Assignment> Print the listing exactly as it stands, and skip any pictures in it.

☆ ☆ ☆ ☆ ☆

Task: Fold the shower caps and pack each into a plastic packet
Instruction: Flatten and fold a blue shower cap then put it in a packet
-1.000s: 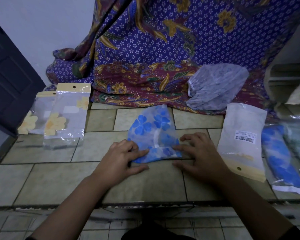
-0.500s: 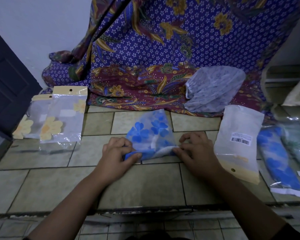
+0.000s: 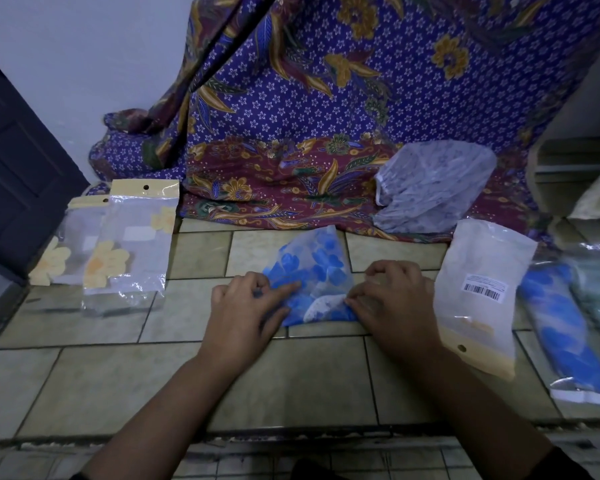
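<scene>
A translucent shower cap with blue flowers (image 3: 310,268) lies on the tiled floor at the centre, folded into a narrow wedge. My left hand (image 3: 245,306) pinches its left lower edge. My right hand (image 3: 392,299) pinches its right lower corner, where white elastic trim shows. An empty plastic packet with a barcode label (image 3: 482,292) lies just right of my right hand. A loose grey-patterned shower cap (image 3: 433,188) rests on the cloth behind.
Two packets holding yellow-flower caps (image 3: 129,244) lie at the left. Blue and green packed caps (image 3: 565,327) lie at the far right. A purple batik cloth (image 3: 309,116) hangs behind. A dark door (image 3: 11,174) stands at left, and a step edge (image 3: 257,434) runs below.
The blue cap's lower edge has been folded up and gathered, and it is narrower than before. Both hands went from pressing flat on it to pinching its lower corners.
</scene>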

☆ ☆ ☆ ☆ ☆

Exercise answer>
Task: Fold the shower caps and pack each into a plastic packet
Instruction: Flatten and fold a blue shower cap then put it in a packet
-1.000s: 
-0.500s: 
+0.000s: 
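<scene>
A translucent shower cap with blue flowers (image 3: 310,268) lies on the tiled floor at the centre, folded into a narrow wedge. My left hand (image 3: 245,306) pinches its left lower edge. My right hand (image 3: 392,299) pinches its right lower corner, where white elastic trim shows. An empty plastic packet with a barcode label (image 3: 482,292) lies just right of my right hand. A loose grey-patterned shower cap (image 3: 433,188) rests on the cloth behind.
Two packets holding yellow-flower caps (image 3: 129,244) lie at the left. Blue and green packed caps (image 3: 565,327) lie at the far right. A purple batik cloth (image 3: 309,116) hangs behind. A dark door (image 3: 11,174) stands at left, and a step edge (image 3: 257,434) runs below.
The blue cap's lower edge has been folded up and gathered, and it is narrower than before. Both hands went from pressing flat on it to pinching its lower corners.
</scene>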

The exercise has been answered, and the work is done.